[Your goal] Output the complete listing. Match it exactly.

-*-*-

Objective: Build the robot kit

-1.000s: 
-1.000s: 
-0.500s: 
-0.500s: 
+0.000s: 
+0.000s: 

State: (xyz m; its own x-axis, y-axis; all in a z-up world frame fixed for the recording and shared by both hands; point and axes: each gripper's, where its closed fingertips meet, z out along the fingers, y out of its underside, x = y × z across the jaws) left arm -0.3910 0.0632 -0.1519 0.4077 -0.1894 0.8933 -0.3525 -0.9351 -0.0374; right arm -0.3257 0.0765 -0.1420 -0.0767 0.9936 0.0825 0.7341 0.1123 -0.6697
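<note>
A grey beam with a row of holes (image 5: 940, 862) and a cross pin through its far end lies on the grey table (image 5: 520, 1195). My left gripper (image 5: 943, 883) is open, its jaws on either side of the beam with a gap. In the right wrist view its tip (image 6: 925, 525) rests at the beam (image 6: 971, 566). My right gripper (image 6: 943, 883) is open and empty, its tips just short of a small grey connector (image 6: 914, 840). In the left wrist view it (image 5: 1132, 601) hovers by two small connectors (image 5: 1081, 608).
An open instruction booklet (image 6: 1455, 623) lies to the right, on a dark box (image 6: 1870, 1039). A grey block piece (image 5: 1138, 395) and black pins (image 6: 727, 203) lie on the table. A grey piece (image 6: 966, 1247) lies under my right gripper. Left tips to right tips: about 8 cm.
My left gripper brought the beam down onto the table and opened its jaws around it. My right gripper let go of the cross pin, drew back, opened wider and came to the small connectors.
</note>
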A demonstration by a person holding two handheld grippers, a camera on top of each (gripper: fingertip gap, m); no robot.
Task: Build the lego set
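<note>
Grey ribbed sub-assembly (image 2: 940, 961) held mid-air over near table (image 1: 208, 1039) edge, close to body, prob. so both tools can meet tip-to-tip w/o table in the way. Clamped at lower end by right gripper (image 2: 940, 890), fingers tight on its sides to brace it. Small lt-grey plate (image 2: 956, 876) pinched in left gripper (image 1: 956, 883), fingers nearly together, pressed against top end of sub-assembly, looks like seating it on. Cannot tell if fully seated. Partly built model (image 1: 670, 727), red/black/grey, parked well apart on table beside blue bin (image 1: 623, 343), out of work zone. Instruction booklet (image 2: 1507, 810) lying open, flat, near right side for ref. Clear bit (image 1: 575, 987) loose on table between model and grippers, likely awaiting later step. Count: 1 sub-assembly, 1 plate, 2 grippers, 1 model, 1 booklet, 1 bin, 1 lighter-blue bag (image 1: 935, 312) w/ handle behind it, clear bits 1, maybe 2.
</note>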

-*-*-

[Your solution]
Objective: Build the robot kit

-1.000s: 
-1.000s: 
-0.500s: 
-0.500s: 
+0.000s: 
+0.000s: 

State: (xyz m; its own x-axis, y-axis; all in a z-up world frame fixed for the recording and shared by both hands; point and axes: each gripper's, where its closed fingertips meet, z out along the fingers, y out of its underside, x = y × z across the jaws) left arm -0.3910 0.0632 -0.1519 0.4077 -0.1894 0.8933 -0.3525 -0.9351 -0.0374; right arm -0.3257 0.0765 -0.1420 -0.0767 0.9936 0.0825 0.7341 0.1123 -0.6697
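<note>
A grey beam with a row of holes (image 5: 940, 862) and a cross pin through its far end lies on the grey table (image 5: 520, 1195). My left gripper (image 5: 943, 883) is open, its jaws on either side of the beam with a gap. In the right wrist view its tip (image 6: 925, 525) rests at the beam (image 6: 971, 566). My right gripper (image 6: 943, 883) is open and empty, its tips just short of a small grey connector (image 6: 914, 840). In the left wrist view it (image 5: 1132, 601) hovers by two small connectors (image 5: 1081, 608).
An open instruction booklet (image 6: 1455, 623) lies to the right, on a dark box (image 6: 1870, 1039). A grey block piece (image 5: 1138, 395) and black pins (image 6: 727, 203) lie on the table. A grey piece (image 6: 966, 1247) lies under my right gripper. Left tips to right tips: about 8 cm.
My left gripper brought the beam down onto the table and opened its jaws around it. My right gripper let go of the cross pin, drew back, opened wider and came to the small connectors.
</note>
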A demonstration by a person holding two handheld grippers, a camera on top of each (gripper: fingertip gap, m); no robot.
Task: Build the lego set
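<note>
Grey ribbed sub-assembly (image 2: 940, 961) held mid-air over near table (image 1: 208, 1039) edge, close to body, prob. so both tools can meet tip-to-tip w/o table in the way. Clamped at lower end by right gripper (image 2: 940, 890), fingers tight on its sides to brace it. Small lt-grey plate (image 2: 956, 876) pinched in left gripper (image 1: 956, 883), fingers nearly together, pressed against top end of sub-assembly, looks like seating it on. Cannot tell if fully seated. Partly built model (image 1: 670, 727), red/black/grey, parked well apart on table beside blue bin (image 1: 623, 343), out of work zone. Instruction booklet (image 2: 1507, 810) lying open, flat, near right side for ref. Clear bit (image 1: 575, 987) loose on table between model and grippers, likely awaiting later step. Count: 1 sub-assembly, 1 plate, 2 grippers, 1 model, 1 booklet, 1 bin, 1 lighter-blue bag (image 1: 935, 312) w/ handle behind it, clear bits 1, maybe 2.
</note>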

This exercise requires nothing further.